* **PROBLEM STATEMENT**
How many of the lines below include the word "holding"? Only the number should be given.
BEGIN PROVIDED RECORDS
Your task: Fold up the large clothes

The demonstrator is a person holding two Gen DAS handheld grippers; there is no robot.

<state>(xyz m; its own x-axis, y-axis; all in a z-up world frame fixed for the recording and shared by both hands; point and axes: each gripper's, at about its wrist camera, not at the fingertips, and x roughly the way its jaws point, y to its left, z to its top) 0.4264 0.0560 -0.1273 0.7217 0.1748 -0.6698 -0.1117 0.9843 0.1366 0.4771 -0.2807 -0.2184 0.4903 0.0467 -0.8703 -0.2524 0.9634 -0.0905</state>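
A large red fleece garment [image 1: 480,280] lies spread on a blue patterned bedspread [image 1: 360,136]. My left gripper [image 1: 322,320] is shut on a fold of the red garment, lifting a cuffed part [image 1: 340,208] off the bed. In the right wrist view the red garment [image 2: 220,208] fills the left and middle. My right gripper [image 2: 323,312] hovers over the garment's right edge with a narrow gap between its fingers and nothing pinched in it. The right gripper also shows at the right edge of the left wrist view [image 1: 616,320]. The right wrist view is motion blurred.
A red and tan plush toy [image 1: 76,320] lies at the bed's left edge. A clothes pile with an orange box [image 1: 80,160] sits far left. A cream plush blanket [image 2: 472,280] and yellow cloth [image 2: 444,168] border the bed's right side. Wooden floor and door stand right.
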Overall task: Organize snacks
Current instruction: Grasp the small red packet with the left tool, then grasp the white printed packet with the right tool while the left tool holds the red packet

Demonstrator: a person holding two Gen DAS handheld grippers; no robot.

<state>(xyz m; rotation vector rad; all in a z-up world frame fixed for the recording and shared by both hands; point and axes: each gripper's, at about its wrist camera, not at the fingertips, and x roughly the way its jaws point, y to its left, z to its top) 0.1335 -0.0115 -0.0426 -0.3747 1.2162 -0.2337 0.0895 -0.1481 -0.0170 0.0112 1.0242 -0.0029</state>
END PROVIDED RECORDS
* **SOLUTION TO THIS TASK**
2